Of all the entries below, retype only the lines from the one with "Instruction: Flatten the" through the one with "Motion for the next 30", exactly as they appear.

**********

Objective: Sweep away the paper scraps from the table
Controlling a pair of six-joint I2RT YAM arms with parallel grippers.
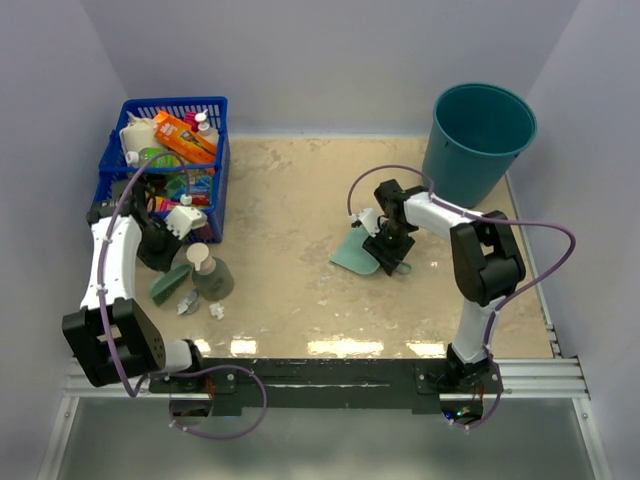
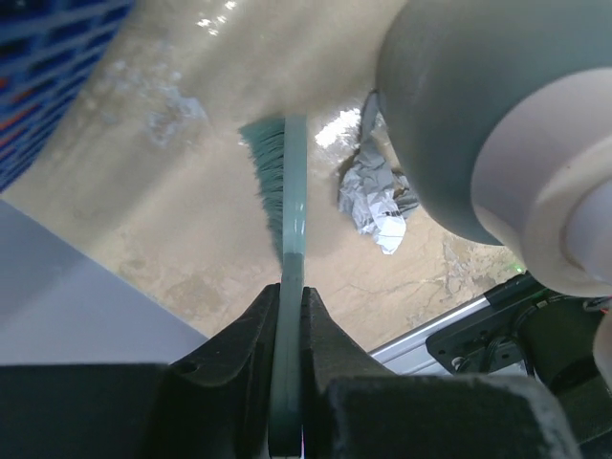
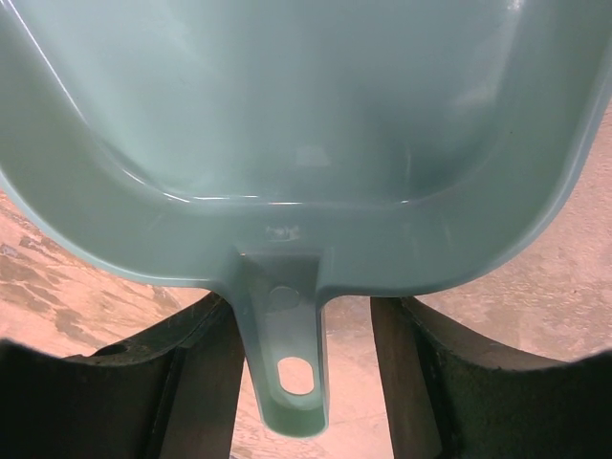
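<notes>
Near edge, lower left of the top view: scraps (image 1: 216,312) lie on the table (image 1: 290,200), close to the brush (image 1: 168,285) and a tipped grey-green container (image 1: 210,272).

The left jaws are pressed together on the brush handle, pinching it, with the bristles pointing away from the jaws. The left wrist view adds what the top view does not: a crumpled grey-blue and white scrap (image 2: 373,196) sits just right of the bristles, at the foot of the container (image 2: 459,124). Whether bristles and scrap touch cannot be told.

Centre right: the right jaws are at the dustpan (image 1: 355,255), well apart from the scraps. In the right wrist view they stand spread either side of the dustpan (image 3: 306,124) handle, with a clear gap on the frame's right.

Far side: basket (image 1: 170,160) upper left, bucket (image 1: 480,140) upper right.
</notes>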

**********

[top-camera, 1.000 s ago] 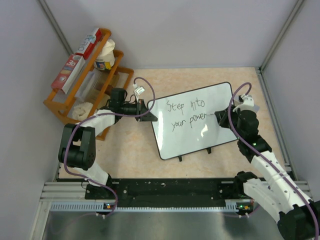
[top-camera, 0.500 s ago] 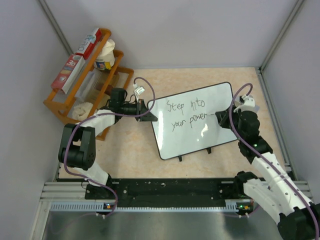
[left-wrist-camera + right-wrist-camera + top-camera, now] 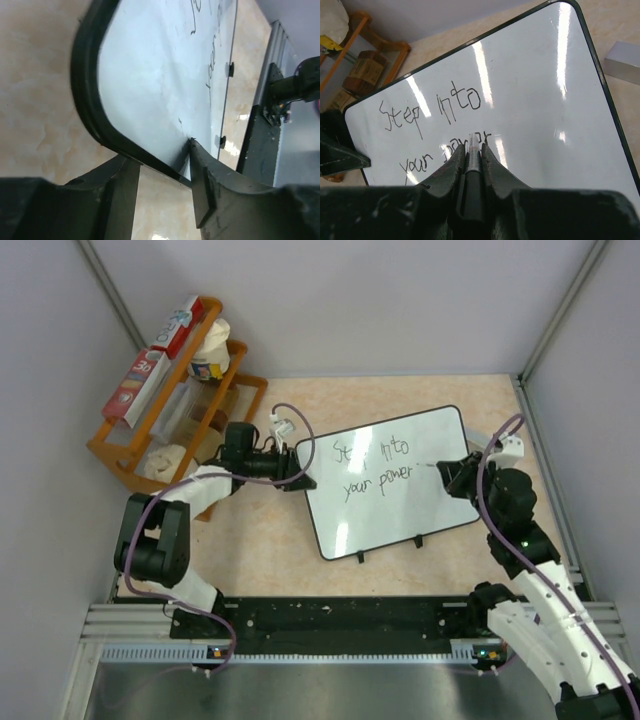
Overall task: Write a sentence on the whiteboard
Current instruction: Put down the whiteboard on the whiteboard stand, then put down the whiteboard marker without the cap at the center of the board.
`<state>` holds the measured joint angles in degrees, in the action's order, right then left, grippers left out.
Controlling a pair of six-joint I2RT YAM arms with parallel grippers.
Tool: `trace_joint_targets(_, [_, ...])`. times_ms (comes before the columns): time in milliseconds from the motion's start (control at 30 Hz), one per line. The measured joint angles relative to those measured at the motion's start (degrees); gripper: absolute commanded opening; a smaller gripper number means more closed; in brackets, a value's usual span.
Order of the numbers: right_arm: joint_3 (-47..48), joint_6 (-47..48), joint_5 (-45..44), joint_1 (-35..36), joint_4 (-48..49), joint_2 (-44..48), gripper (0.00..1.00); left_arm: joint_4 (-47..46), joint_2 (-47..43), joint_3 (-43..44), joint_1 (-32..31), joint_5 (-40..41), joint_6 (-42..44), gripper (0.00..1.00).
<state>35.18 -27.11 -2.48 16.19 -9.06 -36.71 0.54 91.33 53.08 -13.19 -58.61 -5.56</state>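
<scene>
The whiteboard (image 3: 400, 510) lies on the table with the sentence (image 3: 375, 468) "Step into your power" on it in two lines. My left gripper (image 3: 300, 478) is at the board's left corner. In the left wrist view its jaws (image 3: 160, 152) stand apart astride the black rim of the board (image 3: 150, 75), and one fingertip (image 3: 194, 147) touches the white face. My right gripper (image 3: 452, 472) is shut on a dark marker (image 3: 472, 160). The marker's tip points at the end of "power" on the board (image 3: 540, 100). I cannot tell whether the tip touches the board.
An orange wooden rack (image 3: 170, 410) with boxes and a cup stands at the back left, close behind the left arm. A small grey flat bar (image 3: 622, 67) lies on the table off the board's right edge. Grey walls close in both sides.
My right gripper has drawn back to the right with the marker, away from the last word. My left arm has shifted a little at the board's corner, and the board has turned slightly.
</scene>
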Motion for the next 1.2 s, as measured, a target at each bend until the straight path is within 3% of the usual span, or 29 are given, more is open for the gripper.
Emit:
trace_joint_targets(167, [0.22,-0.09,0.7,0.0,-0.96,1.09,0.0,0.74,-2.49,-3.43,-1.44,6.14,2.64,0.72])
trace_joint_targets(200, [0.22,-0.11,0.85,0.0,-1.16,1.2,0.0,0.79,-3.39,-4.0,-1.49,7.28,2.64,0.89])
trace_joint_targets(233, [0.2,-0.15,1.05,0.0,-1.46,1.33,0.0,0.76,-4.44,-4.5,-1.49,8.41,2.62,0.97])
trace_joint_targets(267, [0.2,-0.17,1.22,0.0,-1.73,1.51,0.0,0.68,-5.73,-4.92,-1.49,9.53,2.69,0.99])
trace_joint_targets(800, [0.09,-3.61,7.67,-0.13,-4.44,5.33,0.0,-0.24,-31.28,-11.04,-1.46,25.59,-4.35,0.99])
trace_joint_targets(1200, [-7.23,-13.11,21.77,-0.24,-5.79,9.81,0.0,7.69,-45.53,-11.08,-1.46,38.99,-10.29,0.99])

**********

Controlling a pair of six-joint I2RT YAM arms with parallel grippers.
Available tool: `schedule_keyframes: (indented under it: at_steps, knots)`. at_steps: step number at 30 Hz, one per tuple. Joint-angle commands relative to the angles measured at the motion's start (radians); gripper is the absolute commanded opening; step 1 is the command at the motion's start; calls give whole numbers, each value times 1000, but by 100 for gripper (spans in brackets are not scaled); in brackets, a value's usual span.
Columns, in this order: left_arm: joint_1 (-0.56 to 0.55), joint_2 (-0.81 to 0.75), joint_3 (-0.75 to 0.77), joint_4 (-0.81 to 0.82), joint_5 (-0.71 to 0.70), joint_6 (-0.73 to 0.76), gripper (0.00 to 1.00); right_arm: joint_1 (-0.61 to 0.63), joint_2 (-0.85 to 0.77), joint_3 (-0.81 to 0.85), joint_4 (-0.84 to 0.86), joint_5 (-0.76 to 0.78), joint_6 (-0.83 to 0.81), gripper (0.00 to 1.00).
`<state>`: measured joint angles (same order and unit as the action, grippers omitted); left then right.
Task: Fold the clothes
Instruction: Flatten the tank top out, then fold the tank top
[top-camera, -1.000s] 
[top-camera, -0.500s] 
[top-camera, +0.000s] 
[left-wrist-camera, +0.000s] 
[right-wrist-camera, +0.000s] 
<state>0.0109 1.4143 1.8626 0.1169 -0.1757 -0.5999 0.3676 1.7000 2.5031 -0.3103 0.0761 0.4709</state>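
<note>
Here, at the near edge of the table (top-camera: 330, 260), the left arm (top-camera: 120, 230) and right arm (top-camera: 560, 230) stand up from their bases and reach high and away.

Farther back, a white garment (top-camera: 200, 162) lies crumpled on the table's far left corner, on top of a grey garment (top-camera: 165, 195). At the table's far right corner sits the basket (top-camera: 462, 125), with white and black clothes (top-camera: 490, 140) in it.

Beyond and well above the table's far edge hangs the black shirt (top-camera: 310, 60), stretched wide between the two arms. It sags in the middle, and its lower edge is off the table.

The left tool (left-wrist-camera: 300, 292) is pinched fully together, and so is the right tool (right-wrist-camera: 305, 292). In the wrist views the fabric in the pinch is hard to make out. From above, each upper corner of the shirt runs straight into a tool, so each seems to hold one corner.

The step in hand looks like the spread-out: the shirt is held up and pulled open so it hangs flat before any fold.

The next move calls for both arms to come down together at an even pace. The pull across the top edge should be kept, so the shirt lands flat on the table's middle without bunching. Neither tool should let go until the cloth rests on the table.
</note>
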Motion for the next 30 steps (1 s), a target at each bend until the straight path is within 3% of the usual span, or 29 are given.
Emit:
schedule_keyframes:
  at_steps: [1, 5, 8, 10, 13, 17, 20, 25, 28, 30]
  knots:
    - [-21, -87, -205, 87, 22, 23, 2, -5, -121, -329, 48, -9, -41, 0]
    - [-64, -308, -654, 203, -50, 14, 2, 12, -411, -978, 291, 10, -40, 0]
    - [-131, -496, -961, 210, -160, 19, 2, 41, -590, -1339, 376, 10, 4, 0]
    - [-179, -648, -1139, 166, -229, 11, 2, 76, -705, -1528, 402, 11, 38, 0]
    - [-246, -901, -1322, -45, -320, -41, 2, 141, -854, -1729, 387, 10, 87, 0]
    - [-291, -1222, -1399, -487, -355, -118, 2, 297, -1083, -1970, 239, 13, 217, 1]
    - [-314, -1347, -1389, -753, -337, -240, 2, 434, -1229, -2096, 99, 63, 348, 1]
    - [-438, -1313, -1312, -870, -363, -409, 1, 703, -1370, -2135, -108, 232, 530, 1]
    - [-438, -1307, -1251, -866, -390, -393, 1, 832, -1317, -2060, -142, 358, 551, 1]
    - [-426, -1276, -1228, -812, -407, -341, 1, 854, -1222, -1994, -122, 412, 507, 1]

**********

Problem solution
Instruction: Flatten the tank top out, then fold the tank top
[top-camera, -1.000s] 
[top-camera, -0.500s] 
[top-camera, +0.000s] 
[left-wrist-camera, +0.000s] 
[right-wrist-camera, +0.000s] 
<state>0.0109 1.4143 1.8626 0.1169 -0.1757 -0.5999 0.3676 1.7000 2.5031 -0.3103 0.0761 0.4709</state>
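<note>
Here, at the near edge of the table (top-camera: 330, 260), the left arm (top-camera: 120, 230) and right arm (top-camera: 560, 230) stand up from their bases and reach high and away.

Farther back, a white garment (top-camera: 200, 162) lies crumpled on the table's far left corner, on top of a grey garment (top-camera: 165, 195). At the table's far right corner sits the basket (top-camera: 462, 125), with white and black clothes (top-camera: 490, 140) in it.

Beyond and well above the table's far edge hangs the black shirt (top-camera: 310, 60), stretched wide between the two arms. It sags in the middle, and its lower edge is off the table.

The left tool (left-wrist-camera: 300, 292) is pinched fully together, and so is the right tool (right-wrist-camera: 305, 292). In the wrist views the fabric in the pinch is hard to make out. From above, each upper corner of the shirt runs straight into a tool, so each seems to hold one corner.

The step in hand looks like the spread-out: the shirt is held up and pulled open so it hangs flat before any fold.

The next move calls for both arms to come down together at an even pace. The pull across the top edge should be kept, so the shirt lands flat on the table's middle without bunching. Neither tool should let go until the cloth rests on the table.
</note>
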Motion for the next 30 steps (1 s), a target at each bend until the straight path is within 3% of the usual span, or 29 are given.

The answer given is complete as it stands.